I asked if they had any information, or evidence of Louise Arner Boyd’s scientific research carried out on her voyages to the Arctic regions including Svalbard. They showed me how to access their Polar Archives and I typed in Boyd’s name – nothing. I typed in the ship she had sailed on ‘Veslekari’, again nothing. I wondered how this could be. No sign of the presence of Louise Arner Boyd. What does a woman have to do to be acknowledged in the important academic spaces of Arctic exploration.

Anne Lydiat, Norwegian Polar Institute, Longyearbyen, Svalbard. Photo: © Chris Wainwright, 2015

North Pole Expedition Museum, Longyearbyen, Svalbard. Photo: © Chris Wainwright, 2015

Finally on my last day I visited the North Pole Expedition Museum also in Longyerabyen, Svalbard and asked if they had heard of Louise Arner Boyd and whether they had any information about her polar voyages.

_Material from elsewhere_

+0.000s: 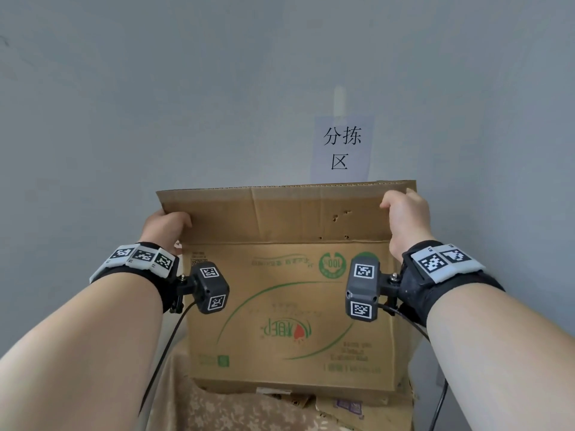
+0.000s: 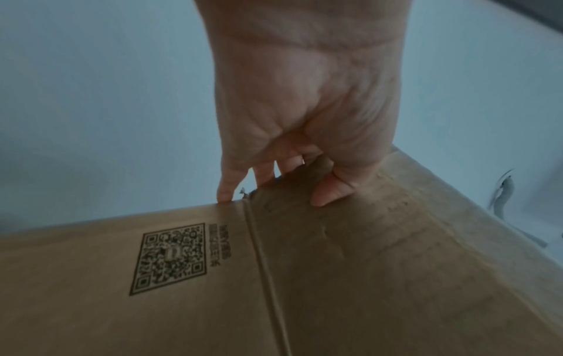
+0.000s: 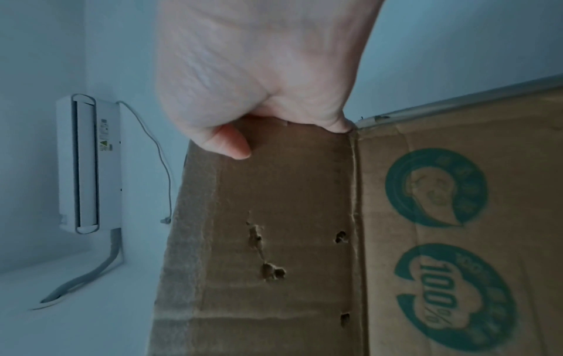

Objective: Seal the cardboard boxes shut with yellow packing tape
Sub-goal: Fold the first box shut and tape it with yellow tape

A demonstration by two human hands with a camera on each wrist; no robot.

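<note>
Left hand point(image 1: 166, 227): grip clamped on the left end of the cardboard box's point(image 1: 292, 321) upright flap point(image 1: 280, 213), thumb point(image 2: 330, 190) on the near face, fingers point(image 2: 227, 190) curled behind the edge at the fold. Right hand point(image 1: 406, 217): grip clamped on the flap's right end, thumb point(image 3: 231, 144) pressed on the near face, remaining fingers hidden behind the flap. Both forearms are raised and extended forward, wrists cocked up, one at each side of the box. The box is held between the hands, printed side facing the person, print upside down; its lower edge sits on a patterned cloth point(image 1: 236, 412). Small punctures are seen in the flap near the right hand. A paper sign point(image 1: 342, 149) is on the wall just above the flap.
</note>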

The young woman at the desk said they did not have anything.  I walked around the museum and just as I was leaving I recognised photographs and text relating to Boyd’s flight over the North Pole in 1955.

Poster for MS Langøsund, Svalbard, 2015

On board MS Langøsund, Pyramiden, Photo: © Anne Lydiat, 2015

MS Langøsund Porthole, Svalbard, Photo: © Anne Lydiat, 2015

MS Langøsund Porthole, Svalbard, Photo: © Anne Lydiat, 2015

I had attempted to get to Pyramiden in the winter of 2016 but the sea ice was too impenetrable and so this voyage was my second attempt to land there on board the MS Langøysund.

Pyramiden is a mostly abandoned mining settlement with its infrastructure and buildings still in place. It is located in Bildfjorden, opposite the Nordenskiöld Glacier on the archipelago of Svalbard and was founded by Sweden in 1910 and sold to the Soviet Union in 1927. Owned by the state-owned Russian mining company Arktikugol Trust, who also own the mining settlement of Barentsburg, Pyramiden, once had over 1,000 inhabitants. The series of photographs/videos I made on this voyage were an attempt to capture the absence of the presence of a once thriving community.